ABOUT THIS EXERCISE ::
After reading the data below, copy out every line that contains the word "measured".

GIVEN DATA ::

☆ ☆ ☆ ☆ ☆

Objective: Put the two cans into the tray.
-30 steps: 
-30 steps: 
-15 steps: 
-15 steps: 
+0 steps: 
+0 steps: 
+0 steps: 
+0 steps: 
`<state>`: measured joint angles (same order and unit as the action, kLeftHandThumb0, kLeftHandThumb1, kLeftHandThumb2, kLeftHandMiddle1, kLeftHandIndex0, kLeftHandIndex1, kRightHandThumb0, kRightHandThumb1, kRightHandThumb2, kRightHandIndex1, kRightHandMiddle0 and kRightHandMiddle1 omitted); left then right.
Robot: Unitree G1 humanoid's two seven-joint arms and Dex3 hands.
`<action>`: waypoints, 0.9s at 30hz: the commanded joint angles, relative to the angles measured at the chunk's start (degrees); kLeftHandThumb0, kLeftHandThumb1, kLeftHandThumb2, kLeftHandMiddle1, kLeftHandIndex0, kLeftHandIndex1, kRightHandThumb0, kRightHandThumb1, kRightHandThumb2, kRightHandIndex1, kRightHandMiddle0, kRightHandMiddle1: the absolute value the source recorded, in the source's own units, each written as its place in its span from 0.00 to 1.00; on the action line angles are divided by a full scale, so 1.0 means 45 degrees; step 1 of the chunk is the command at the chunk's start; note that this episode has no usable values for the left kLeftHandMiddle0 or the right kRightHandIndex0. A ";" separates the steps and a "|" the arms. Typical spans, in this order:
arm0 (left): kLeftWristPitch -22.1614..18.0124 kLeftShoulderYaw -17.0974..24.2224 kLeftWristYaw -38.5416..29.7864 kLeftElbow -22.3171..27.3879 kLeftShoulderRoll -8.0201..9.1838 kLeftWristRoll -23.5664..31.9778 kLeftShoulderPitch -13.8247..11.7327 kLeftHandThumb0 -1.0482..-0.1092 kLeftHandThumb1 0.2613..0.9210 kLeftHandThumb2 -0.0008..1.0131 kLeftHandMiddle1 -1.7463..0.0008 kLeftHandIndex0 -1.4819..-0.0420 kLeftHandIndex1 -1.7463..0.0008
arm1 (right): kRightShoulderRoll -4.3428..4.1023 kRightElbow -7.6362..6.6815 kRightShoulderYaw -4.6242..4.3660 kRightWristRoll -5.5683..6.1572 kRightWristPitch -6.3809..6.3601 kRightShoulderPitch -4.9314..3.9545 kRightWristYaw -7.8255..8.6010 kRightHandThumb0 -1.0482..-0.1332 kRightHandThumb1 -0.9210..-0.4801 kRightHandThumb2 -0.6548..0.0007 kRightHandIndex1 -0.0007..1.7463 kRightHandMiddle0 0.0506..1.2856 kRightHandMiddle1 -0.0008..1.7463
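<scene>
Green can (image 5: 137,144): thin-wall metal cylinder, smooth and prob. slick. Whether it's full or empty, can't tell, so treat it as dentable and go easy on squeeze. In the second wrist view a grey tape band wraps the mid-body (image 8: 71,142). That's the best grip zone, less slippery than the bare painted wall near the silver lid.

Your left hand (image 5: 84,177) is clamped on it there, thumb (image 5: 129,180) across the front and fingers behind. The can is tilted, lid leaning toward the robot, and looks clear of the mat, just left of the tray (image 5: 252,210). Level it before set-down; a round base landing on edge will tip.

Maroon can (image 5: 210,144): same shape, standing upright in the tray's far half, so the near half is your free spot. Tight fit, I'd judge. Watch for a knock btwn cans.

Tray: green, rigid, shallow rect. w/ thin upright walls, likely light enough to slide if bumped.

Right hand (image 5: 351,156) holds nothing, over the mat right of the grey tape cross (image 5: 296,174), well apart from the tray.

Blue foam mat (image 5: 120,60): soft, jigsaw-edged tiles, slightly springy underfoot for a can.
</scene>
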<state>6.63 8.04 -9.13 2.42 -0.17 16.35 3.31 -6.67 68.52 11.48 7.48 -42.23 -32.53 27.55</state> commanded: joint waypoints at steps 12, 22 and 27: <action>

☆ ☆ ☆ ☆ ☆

WRITTEN RESPONSE ::
`<state>`: measured joint angles (same order and unit as the action, kLeftHandThumb0, kLeftHandThumb1, kLeftHandThumb2, kLeftHandMiddle1, kLeftHandIndex0, kLeftHandIndex1, kRightHandThumb0, kRightHandThumb1, kRightHandThumb2, kRightHandIndex1, kRightHandMiddle0 and kRightHandMiddle1 omitted); left then right.
`<action>`: waypoints, 0.9s at 30hz: the commanded joint angles, relative to the angles measured at the chunk's start (degrees); kLeftHandThumb0, kLeftHandThumb1, kLeftHandThumb2, kLeftHandMiddle1, kLeftHandIndex0, kLeftHandIndex1, kRightHandThumb0, kRightHandThumb1, kRightHandThumb2, kRightHandIndex1, kRightHandMiddle0, kRightHandMiddle1: the absolute value the source recorded, in the source's own units, each written as its place in its span from 0.00 to 1.00; on the action line angles are divided by a full scale, so 1.0 means 45 degrees; step 1 of the chunk is the command at the chunk's start; note that this episode has no usable values for the left kLeftHandMiddle0 or the right kRightHandIndex0. A ";" separates the steps and a "|" the arms. Typical spans, in this order:

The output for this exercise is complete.